*** Opening Recorded data ***

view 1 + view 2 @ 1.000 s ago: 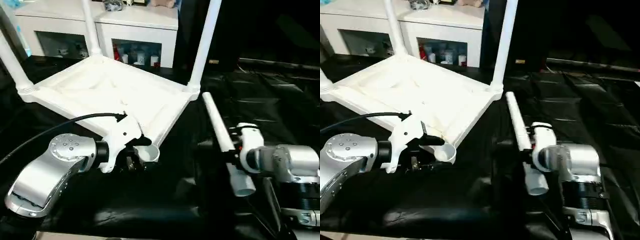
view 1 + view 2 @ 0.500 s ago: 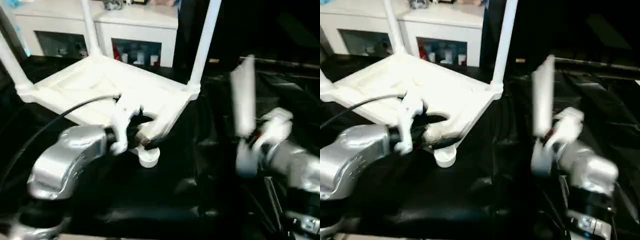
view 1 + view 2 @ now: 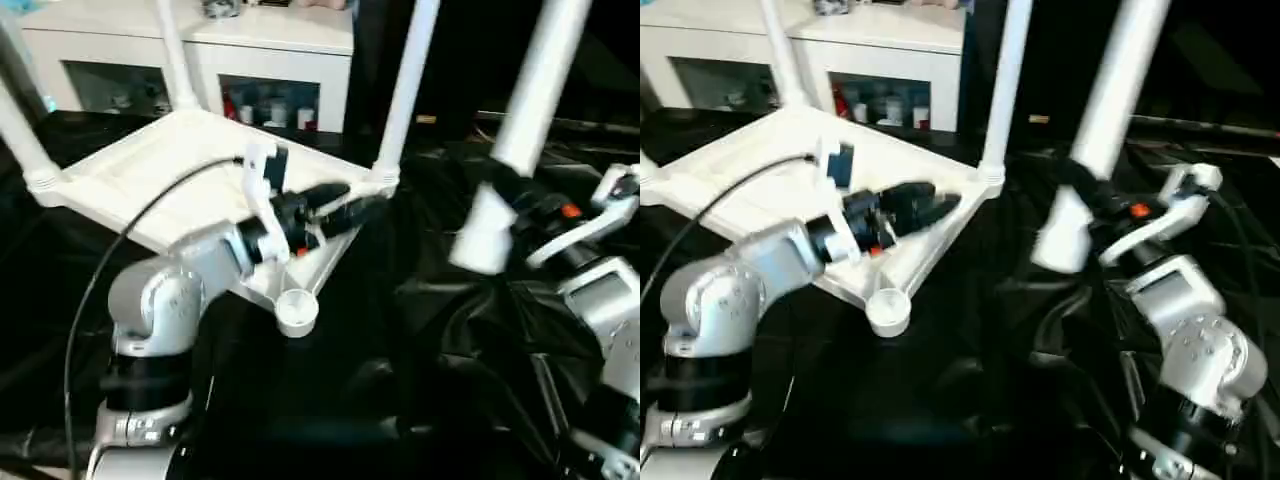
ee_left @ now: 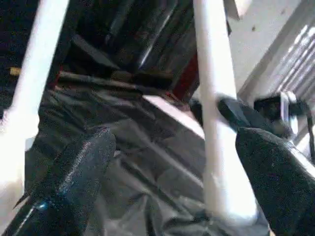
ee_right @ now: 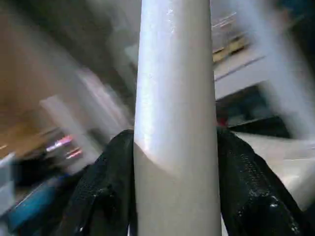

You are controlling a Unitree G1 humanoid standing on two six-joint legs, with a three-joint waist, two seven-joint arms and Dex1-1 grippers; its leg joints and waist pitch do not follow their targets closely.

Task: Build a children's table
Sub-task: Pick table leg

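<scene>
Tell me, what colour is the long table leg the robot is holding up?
White. The table leg in the right gripper shows best in the right eye view.

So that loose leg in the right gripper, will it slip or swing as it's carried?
The loose leg looks smooth and glossy, so it may slide. The right gripper grips near its lower end, so the long top could swing. It looks stiff.

**Colours and patterns on my bench**

My tabletop: plain white, ribbed underside uppermost. Three fitted legs: white. The loose leg in my right gripper: white, glossy. My left gripper: black fingers with a fine grainy texture. My forearms: silver, with white wrist housings. Sheet under everything: glossy black, creased. Cabinet behind: white, dark glass fronts.
</scene>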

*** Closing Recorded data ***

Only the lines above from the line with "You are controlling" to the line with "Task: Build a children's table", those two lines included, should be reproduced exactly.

# Result of this exercise
You are controlling a Unitree G1 humanoid standing on two six-joint legs, with a three-joint waist, two seven-joint arms and Dex1-1 grippers; its leg joints and waist pitch do not follow their targets closely.

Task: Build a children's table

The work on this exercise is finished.